◆ What you need to do ◆
From the records below, copy each line in which the string "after" occurs.

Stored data
_ _ _ _ _ _ _
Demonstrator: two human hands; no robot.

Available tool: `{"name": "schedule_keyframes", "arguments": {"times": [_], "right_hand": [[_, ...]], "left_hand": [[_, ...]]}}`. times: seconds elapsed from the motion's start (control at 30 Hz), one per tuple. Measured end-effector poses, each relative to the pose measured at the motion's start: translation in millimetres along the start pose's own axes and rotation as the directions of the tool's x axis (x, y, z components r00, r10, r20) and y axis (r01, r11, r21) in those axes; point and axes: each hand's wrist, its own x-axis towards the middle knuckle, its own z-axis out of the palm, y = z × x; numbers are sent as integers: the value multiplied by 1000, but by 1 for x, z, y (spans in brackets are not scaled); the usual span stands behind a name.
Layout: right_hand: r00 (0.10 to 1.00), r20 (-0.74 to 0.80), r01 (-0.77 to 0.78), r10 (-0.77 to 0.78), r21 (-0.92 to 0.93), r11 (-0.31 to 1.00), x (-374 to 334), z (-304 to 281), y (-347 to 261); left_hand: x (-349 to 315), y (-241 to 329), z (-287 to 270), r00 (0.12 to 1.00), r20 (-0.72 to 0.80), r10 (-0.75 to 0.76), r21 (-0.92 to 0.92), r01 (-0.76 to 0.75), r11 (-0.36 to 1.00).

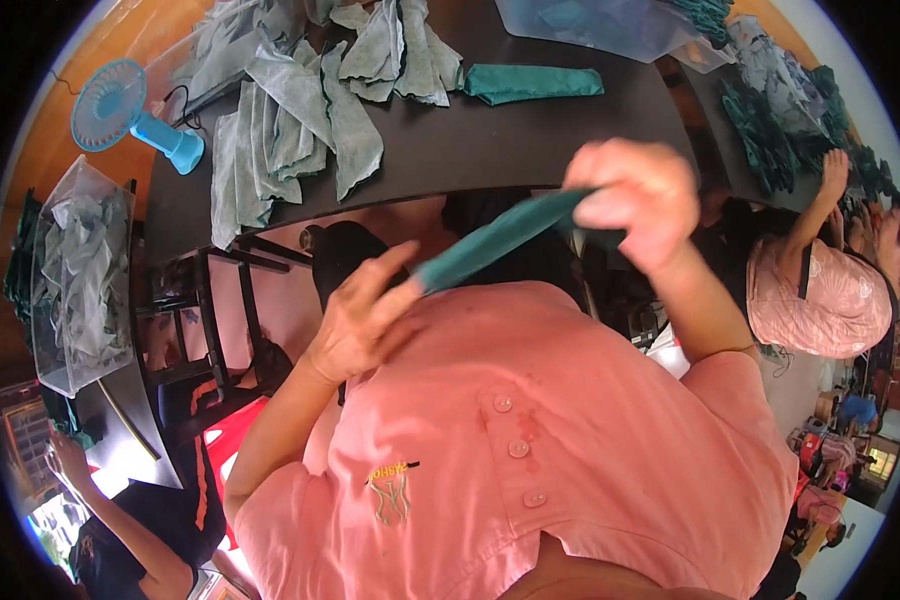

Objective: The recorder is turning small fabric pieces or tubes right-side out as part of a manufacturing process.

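Right hand (635, 200), motion-blurred, pinches upper end of green cloth strip (500, 238). Left hand (365, 318) at lower end; cannot tell whether its fingers close. Strip slants before dark table (440, 150), which bears grey cloth pieces (353, 140).

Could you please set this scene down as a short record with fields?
Left hand: at the lower-left end of a green fabric strip; grip unclear
Right hand: pinches the upper-right end; motion-blurred
Table: dark-topped
On table: grey-green fabric pieces, a folded green fabric piece, a translucent plastic bin
Left side: light-blue fan
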Motion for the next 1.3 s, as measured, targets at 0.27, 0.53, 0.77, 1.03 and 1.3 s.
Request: {"name": "schedule_keyframes", "arguments": {"times": [0.27,0.53,0.77,1.03,1.3], "right_hand": [[771,596,506,-226,-357,785,17,28,-11],[960,274,55,58,-386,921,3,-1,-57],[942,-21,-333,334,-141,932,-8,1,-69],[940,-22,-342,341,-14,940,-15,-8,-76],[915,134,-402,381,399,824,-28,-36,-30]], "left_hand": [[72,27,-29,979,-28,-200,-484,162,860],[55,42,-9,829,430,-356,-757,546,358],[71,58,13,901,252,-352,-672,425,606],[89,58,37,800,120,-587,-777,444,446],[103,32,-5,757,-62,-650,-578,503,642]]}}
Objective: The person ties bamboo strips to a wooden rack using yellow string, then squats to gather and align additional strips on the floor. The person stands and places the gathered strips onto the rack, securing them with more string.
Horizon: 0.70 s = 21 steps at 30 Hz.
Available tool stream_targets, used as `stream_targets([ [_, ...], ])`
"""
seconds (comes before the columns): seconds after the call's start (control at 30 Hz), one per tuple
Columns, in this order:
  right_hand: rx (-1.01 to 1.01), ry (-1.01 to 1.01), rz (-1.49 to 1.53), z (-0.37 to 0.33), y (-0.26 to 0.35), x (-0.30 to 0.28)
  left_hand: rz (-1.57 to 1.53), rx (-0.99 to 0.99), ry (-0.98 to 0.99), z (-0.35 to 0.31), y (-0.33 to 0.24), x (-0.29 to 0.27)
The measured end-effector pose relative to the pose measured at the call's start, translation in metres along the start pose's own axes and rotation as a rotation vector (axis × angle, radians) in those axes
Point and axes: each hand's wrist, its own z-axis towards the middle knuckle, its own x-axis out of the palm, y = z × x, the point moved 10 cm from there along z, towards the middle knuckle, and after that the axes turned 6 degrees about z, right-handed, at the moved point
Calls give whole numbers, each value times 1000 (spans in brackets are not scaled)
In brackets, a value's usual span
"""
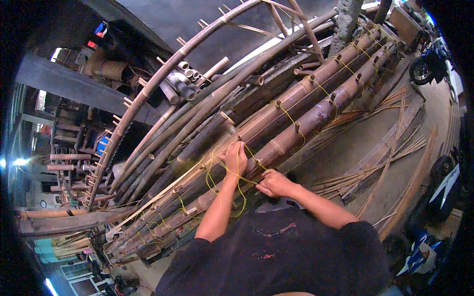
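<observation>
Two long, thick bamboo poles lie side by side across the middle, the far pole (296, 92) and the near pole (284, 146). Short pegs stand out of both, and thin yellow cord (243, 197) zigzags between them. My left hand (234, 159) is closed on the cord beside a peg (239, 138) of the far pole, loose loops hanging round its wrist. Close to the near pole, my right hand (275, 183) pinches the cord, which runs between both hands. At the near pole, a peg (258, 163) stands just beyond my right fingertips.
A curved bamboo piece with pegs (183, 52) arches over the far side, near stacked bamboo poles (197, 111) and cut tubes (180, 84). Split bamboo strips (390, 148) lie on the floor at the right. Motorbike parts, including a wheel (421, 70), stand along the right edge.
</observation>
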Motion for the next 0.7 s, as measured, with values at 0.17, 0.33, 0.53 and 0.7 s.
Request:
stream_targets([
  [0.17,135,9,113,7,6,-1,-410,-99,-41,82,-29,-46],
  [0.33,424,-327,962,-59,-65,-42,89,-127,-7,112,86,42],
  [0.53,335,-1957,1935,-283,-191,73,-348,-299,137,133,152,-24],
  [0.7,824,-391,2198,-53,-18,239,344,-6,306,26,177,-105],
])
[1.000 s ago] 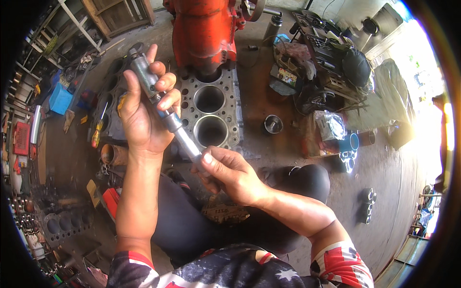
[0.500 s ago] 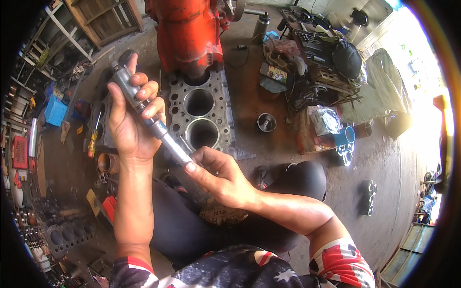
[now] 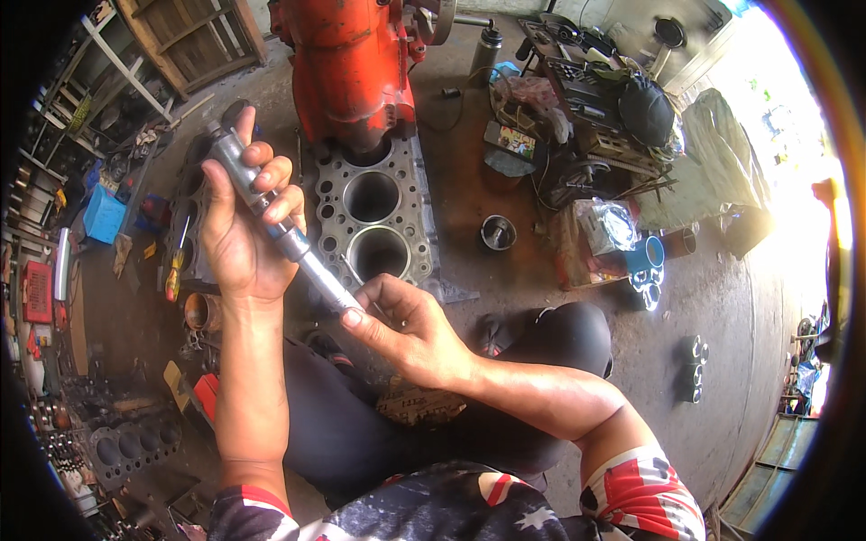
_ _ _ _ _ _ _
◆ Response below ◆
seconds (comes before the columns): seconds after the call's start (control at 30 Hz), one per tuple
Point and axes: each hand's wrist, its own z-axis towards the middle knuckle, its own x-axis out of the palm, y = z × x, the point moved 10 cm from there along z, towards the middle knuckle, and after that the axes turned 6 degrees about z, right-handed, at the moved point

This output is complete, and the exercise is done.